Return, exactly and with nothing added, the line with "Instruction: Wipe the" together with all lines after it through the end of the data below. No pictures belong in the copy.

**Source material**
◇ ◇ ◇
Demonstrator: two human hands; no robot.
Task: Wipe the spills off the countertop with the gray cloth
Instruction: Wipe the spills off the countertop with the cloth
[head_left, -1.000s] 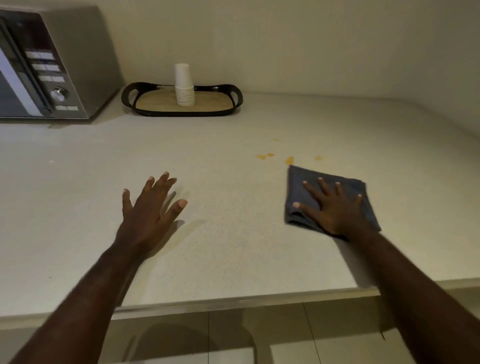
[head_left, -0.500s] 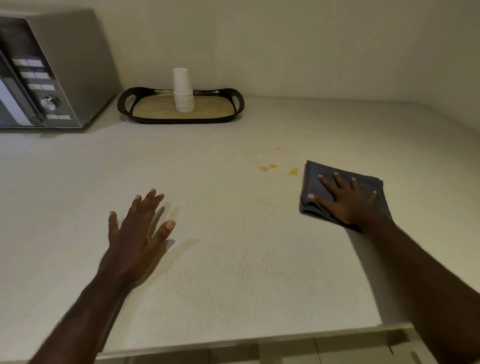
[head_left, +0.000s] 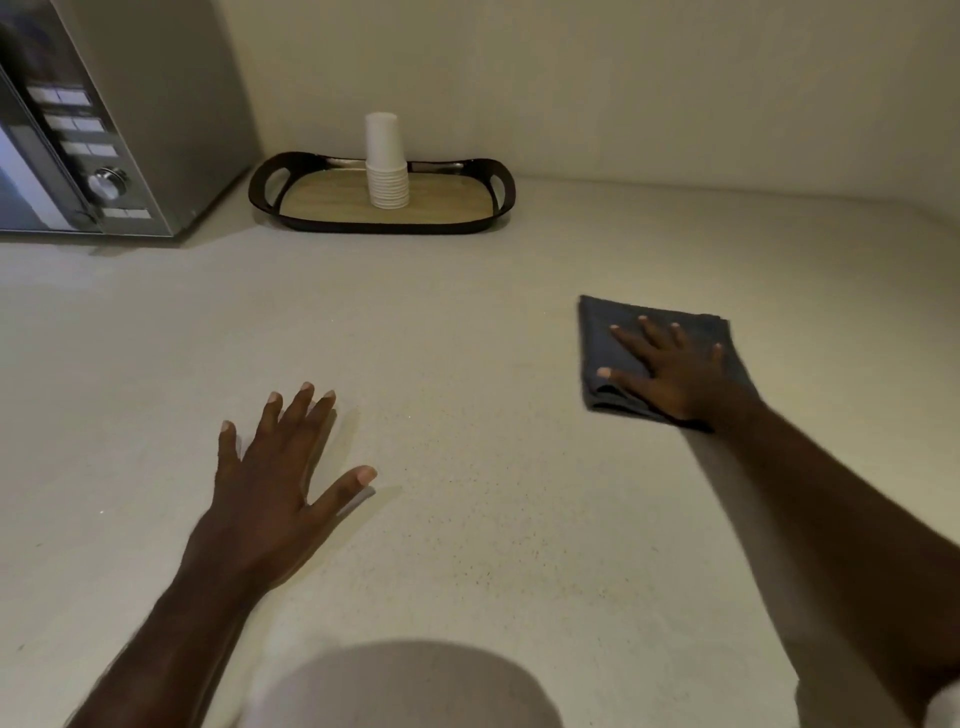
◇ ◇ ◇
**Task result**
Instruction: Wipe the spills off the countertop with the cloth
[head_left, -1.000s] 
[head_left, -0.500s] 
[head_left, +0.000s] 

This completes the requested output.